I wanted to sort clusters, and wondered whether someone else might want to too?

codecov-commenter · 2025-04-15T21:10:43Z

Codecov Report

All modified and coverable lines are covered by tests ✅

Project coverage is 95.41%. Comparing base (b4df21a) to head (5eec95c).
Report is 20 commits behind head on master.

Additional details and impacted files

@@           Coverage Diff           @@
##           master     #288   +/-   ##
=======================================
  Coverage   95.40%   95.41%           
=======================================
  Files          20       19    -1     
  Lines        1503     1505    +2     
=======================================
+ Hits         1434     1436    +2     
  Misses         69       69

☔ View full report in Codecov by Sentry.
📢 Have feedback on the report? Share it here.

🚀 New features to boost your workflow:

❄️ Test Analytics: Detect flaky tests, report on failures, and find test suite problems.

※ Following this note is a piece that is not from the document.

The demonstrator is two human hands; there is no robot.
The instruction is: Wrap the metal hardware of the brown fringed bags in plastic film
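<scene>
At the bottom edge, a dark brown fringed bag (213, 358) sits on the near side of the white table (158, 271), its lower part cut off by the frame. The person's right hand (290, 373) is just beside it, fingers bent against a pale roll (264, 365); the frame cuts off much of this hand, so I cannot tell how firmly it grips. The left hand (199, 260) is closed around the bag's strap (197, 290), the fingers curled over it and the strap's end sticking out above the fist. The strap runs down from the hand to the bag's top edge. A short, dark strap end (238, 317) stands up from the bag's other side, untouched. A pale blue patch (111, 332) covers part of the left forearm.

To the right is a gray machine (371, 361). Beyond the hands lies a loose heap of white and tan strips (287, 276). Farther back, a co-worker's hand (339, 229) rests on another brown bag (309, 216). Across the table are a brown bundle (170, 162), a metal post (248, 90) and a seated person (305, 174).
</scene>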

mcabbott · 2025-04-16T14:13:05Z

Last commit attempts to make Julia 1.0 work, since CI tests it. But locally I can't install things:

(v1.0) pkg> dev Clustering
  Updating git-repo `https://github.com/JuliaStats/Clustering.jl.git`
[ Info: Path `/Users/me/.julia/dev/Clustering` exists and looks like the correct package, using existing path instead of cloning
 Resolving package versions...
ERROR: Unsatisfiable requirements detected for package Distances [b4f34e82]:
 Distances [b4f34e82] log:
 ├─possible versions are: [0.7.0-0.7.4, 0.8.0-0.8.2, 0.9.0-0.9.2, 0.10.0-0.10.7] or uninstalled
 └─restricted to versions 0.10.9-0.10 by Clustering [aaaa29a8] — no versions left
   └─Clustering [aaaa29a8] log:
     ├─possible versions are: 0.15.8 or uninstalled
     └─Clustering [aaaa29a8] is fixed to version 0.15.8

Similar errors on Julia 1.6 locally. If I change the bounds to allow Distances v0.10.7, then this package fails:

julia> data = cbrt.(rand(rng, 2, 300));

julia> kmeans(data, 5)
ERROR: MethodError: no method matching colwise!(::Distances.SqEuclidean, ::Vector{Float64}, ::Matrix{Float64}, ::SubArray{Float64, 1, Matrix{Float64}, Tuple{Base.Slice{Base.OneTo{Int64}}, Int64}, true})
Closest candidates are:
  colwise!(::AbstractArray, ::Distances.SqMahalanobis, ::AbstractMatrix{T} where T, ::AbstractVector{T} where T) at /Users/me/.julia/packages/Distances/6E33b/src/mahalanobis.jl:111
  colwise!(::AbstractArray, ::Distances.Mahalanobis, ::AbstractMatrix{T} where T, ::AbstractVector{T} where T) at /Users/me/.julia/packages/Distances/6E33b/src/mahalanobis.jl:121
  colwise!(::AbstractArray, ::Distances.PreMetric, ::AbstractMatrix{T} where T, ::AbstractVector{T} where T) at /Users/me/.julia/packages/Distances/6E33b/src/generic.jl:78
  ...
Stacktrace:
 [1] initseeds!(iseeds::Vector{Int64}, alg::KmppAlg, X::Matrix{Float64}, metric::Distances.SqEuclidean; rng::Random._GLOBAL_RNG)
   @ Clustering ~/.julia/dev/Clustering/src/seeding.jl:183
 [2] #initseeds#3
   @ ~/.julia/dev/Clustering/src/seeding.jl:43 [inlined]
 [3] initseeds(algname::Symbol, X::Matrix{Float64}, k::Int64; kwargs::Base.Iterators.Pairs{Symbol, Random._GLOBAL_RNG, Tuple{Symbol}, NamedTuple{(:rng,), Tuple{Random._GLOBAL_RNG}}})
   @ Clustering ~/.julia/dev/Clustering/src/seeding.jl:75
 [4] kmeans(X::Matrix{Float64}, k::Int64; weights::Nothing, init::Symbol, maxiter::Int64, tol::Float64, display::Symbol, distance::Distances.SqEuclidean, rng::Random._GLOBAL_RNG)
...

So I don't know. CI did pass on 1.0 on the first commit (before adding any tests).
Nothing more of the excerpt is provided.